TASK OBJECTIVE
Whenever a line in this data holds the word "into", report that line in full.

COLLECTED DATA
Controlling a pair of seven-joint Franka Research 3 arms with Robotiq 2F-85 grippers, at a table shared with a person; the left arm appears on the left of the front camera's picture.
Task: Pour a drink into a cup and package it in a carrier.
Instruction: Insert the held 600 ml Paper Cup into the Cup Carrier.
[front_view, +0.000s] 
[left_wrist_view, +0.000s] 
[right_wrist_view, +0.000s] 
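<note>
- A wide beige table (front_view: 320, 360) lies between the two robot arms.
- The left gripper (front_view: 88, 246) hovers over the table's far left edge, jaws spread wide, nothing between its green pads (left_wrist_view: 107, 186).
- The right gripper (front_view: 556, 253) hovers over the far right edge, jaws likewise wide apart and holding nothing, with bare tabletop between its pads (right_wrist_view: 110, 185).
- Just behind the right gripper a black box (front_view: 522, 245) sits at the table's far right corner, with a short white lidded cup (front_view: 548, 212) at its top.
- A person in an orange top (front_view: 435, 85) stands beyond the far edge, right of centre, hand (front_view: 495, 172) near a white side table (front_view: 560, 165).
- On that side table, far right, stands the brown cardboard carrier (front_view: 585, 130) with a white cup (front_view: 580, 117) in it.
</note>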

EXERCISE OUTPUT
Task: Pour a drink into a cup and package it in a carrier.
Instruction: Insert the held 600 ml Paper Cup into the Cup Carrier.

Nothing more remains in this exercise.